The data must be reproduced verbatim; images are to be omitted.

== Recorded data

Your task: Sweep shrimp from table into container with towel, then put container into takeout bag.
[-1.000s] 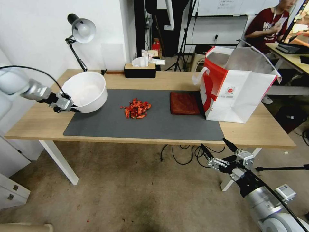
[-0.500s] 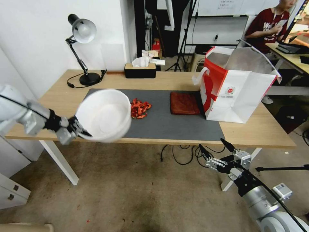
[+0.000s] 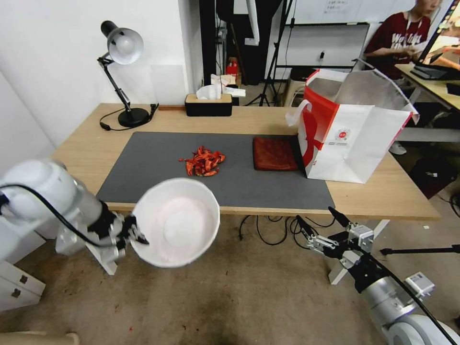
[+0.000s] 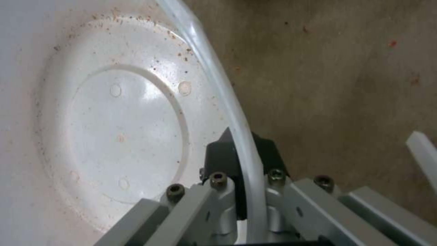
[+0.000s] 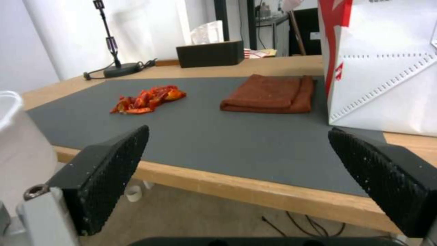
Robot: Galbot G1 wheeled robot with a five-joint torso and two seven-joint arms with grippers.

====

Written response =>
Your task: Sweep shrimp from table into container with towel, then put container into takeout bag.
[-1.000s] 
[-0.500s] 
[+0.000s] 
[+0.000s] 
[+0.000s] 
Robot: Galbot G1 wheeled robot with a five-joint torso and two seven-joint arms with grippers.

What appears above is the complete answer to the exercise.